- WHAT TO WORK ON
Leave no line out; reproduce the listing exactly.

- MATERIAL TO PROCESS
──────────

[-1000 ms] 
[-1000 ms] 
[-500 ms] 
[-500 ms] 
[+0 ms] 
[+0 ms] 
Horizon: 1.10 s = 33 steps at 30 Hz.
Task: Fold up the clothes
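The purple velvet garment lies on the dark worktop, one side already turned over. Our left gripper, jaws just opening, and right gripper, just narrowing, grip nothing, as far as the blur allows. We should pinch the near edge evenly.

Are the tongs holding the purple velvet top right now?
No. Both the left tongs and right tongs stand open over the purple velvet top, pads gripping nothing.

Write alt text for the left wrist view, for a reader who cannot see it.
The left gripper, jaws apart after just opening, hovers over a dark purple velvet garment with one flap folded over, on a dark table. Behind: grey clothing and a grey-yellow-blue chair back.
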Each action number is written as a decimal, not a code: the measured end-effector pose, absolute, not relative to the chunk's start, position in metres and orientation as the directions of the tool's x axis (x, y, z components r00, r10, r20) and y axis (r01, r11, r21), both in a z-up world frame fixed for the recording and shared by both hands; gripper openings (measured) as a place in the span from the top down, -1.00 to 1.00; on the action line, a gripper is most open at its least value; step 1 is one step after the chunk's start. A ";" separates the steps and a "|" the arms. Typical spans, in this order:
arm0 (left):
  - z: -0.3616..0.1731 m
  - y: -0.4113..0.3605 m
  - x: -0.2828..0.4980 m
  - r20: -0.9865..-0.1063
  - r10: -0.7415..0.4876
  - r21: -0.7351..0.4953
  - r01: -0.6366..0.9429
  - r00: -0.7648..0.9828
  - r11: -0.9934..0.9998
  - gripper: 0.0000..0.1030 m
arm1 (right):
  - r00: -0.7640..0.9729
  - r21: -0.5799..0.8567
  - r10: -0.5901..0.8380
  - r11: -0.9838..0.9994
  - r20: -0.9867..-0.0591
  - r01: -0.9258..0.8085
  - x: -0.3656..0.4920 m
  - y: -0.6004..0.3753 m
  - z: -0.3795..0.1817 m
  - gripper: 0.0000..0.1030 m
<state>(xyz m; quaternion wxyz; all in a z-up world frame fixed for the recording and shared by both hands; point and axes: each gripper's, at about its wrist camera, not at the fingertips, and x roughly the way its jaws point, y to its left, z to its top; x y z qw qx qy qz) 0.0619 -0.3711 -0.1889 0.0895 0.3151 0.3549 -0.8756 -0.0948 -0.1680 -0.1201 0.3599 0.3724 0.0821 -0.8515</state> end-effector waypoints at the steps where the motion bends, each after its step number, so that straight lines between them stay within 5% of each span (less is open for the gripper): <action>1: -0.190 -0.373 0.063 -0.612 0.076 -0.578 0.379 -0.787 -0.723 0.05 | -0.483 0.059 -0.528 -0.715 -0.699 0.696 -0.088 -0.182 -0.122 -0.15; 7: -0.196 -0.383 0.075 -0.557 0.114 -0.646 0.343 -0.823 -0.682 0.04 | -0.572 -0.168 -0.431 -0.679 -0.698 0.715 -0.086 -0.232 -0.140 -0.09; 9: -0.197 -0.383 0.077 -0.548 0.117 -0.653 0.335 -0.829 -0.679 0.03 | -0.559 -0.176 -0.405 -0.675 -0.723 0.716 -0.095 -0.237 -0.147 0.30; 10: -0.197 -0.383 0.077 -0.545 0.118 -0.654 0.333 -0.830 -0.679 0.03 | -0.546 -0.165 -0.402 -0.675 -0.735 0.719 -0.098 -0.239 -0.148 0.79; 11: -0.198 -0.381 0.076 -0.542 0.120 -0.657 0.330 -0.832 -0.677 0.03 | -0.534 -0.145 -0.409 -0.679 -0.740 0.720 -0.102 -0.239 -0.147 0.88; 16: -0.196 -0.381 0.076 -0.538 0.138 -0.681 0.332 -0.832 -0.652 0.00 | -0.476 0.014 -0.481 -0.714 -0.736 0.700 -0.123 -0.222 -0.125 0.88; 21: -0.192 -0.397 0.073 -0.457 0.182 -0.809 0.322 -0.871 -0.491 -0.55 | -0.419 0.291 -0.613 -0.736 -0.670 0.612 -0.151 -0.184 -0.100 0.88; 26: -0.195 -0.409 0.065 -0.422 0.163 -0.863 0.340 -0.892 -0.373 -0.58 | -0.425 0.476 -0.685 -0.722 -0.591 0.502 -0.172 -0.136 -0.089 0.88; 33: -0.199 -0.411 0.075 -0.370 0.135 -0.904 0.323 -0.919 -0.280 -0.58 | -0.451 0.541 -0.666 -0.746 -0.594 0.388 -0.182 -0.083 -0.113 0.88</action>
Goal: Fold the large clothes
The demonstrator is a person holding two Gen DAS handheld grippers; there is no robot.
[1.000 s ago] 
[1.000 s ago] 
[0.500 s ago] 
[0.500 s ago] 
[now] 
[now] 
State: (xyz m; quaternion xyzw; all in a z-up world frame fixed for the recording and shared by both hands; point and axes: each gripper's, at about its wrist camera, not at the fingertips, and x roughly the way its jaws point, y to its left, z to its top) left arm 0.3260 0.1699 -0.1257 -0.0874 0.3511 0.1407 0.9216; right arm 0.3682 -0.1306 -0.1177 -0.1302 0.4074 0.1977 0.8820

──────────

- SOLVED EXERCISE
[-1000 ms] 
[-1000 ms] 
[-500 ms] 
[-500 ms] 
[+0 ms] 
[+0 ms] 
Horizon: 1.10 s = 33 steps at 30 Hz.
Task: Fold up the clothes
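The purple velvet garment lies on the dark worktop, one side already turned over. Our left gripper, jaws just opening, and right gripper, just narrowing, grip nothing, as far as the blur allows. We should pinch the near edge evenly.

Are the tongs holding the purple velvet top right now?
No. Both the left tongs and right tongs stand open over the purple velvet top, pads gripping nothing.

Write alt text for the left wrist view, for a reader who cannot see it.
The left gripper, jaws apart after just opening, hovers over a dark purple velvet garment with one flap folded over, on a dark table. Behind: grey clothing and a grey-yellow-blue chair back.
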Each action number is written as a decimal, not a code: the measured end-effector pose, absolute, not relative to the chunk's start, position in metres and orientation as the directions of the tool's x axis (x, y, z components r00, r10, r20) and y axis (r01, r11, r21), both in a z-up world frame fixed for the recording and shared by both hands; gripper openings (measured) as a place in the span from the top down, -1.00 to 1.00; on the action line, a gripper is most open at its least value; step 1 is one step after the chunk's start. A ";" separates the steps and a "|" the arms. Typical spans, in this order:
arm0 (left):
  - z: -0.3616..0.1731 m
  - y: -0.4113..0.3605 m
  - x: -0.2828..0.4980 m
  - r20: -0.9865..-0.1063
  - r10: -0.7415..0.4876
  - r21: -0.7351..0.4953
  - r01: -0.6366..0.9429
  - r00: -0.7648..0.9828
  - r11: -0.9934..0.9998
  - gripper: 0.0000..0.1030 m
arm1 (right):
  - r00: -0.7640..0.9729
  - r21: -0.5799..0.8567
  - r10: -0.5901..0.8380
  - r11: -0.9838..0.9994
  - r20: -0.9867..-0.0591
  - r01: -0.9258..0.8085
  - x: -0.3656..0.4920 m
  - y: -0.6004..0.3753 m
  - z: -0.3795..0.1817 m
  - gripper: 0.0000..0.1030 m
<state>(xyz m; quaternion wxyz; all in a z-up world frame fixed for the recording and shared by both hands; point and axes: each gripper's, at about its wrist camera, not at the fingertips, and x roughly the way its jaws point, y to its left, z to its top; x y z qw qx qy qz) 0.0619 -0.3711 -0.1889 0.0895 0.3151 0.3549 -0.8756 -0.0948 -0.1680 -0.1201 0.3599 0.3724 0.0821 -0.8515</state> end-effector waypoints at the steps where the motion bends, each after its step number, so that straight lines between them stay within 5% of each span (less is open for the gripper): <action>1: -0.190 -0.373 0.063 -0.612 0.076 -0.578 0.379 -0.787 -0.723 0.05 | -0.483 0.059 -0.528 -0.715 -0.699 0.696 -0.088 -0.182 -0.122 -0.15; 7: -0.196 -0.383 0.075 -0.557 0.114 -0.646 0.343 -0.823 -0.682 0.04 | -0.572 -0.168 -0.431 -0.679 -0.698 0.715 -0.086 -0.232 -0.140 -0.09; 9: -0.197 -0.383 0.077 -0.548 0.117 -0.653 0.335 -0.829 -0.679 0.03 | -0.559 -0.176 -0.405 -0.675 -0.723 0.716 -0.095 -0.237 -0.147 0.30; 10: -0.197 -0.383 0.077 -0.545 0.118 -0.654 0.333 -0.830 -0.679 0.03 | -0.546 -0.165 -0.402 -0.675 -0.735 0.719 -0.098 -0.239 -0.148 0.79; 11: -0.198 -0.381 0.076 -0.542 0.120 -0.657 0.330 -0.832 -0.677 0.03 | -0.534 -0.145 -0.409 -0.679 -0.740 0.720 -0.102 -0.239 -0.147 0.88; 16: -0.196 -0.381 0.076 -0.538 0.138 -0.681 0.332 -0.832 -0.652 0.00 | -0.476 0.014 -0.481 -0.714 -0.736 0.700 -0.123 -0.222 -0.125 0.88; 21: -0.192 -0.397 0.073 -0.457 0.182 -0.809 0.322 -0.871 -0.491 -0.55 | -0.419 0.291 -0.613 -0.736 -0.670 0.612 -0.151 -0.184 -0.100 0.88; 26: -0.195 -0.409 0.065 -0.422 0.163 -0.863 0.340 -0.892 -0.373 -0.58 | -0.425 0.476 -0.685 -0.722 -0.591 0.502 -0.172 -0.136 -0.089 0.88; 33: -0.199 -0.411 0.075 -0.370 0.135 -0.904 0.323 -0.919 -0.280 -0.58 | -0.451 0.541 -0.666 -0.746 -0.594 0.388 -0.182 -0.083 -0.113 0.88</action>
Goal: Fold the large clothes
The demonstrator is a person holding two Gen DAS handheld grippers; there is no robot.
[1.000 s ago] 
[1.000 s ago] 
[0.500 s ago] 
[0.500 s ago] 
[now] 
[now] 
State: (xyz m; quaternion xyzw; all in a z-up world frame fixed for the recording and shared by both hands; point and axes: each gripper's, at about its wrist camera, not at the fingertips, and x roughly the way its jaws point, y to its left, z to its top) left arm 0.3260 0.1699 -0.1257 -0.0874 0.3511 0.1407 0.9216; right arm 0.3682 -0.1306 -0.1177 -0.1302 0.4074 0.1977 0.8820

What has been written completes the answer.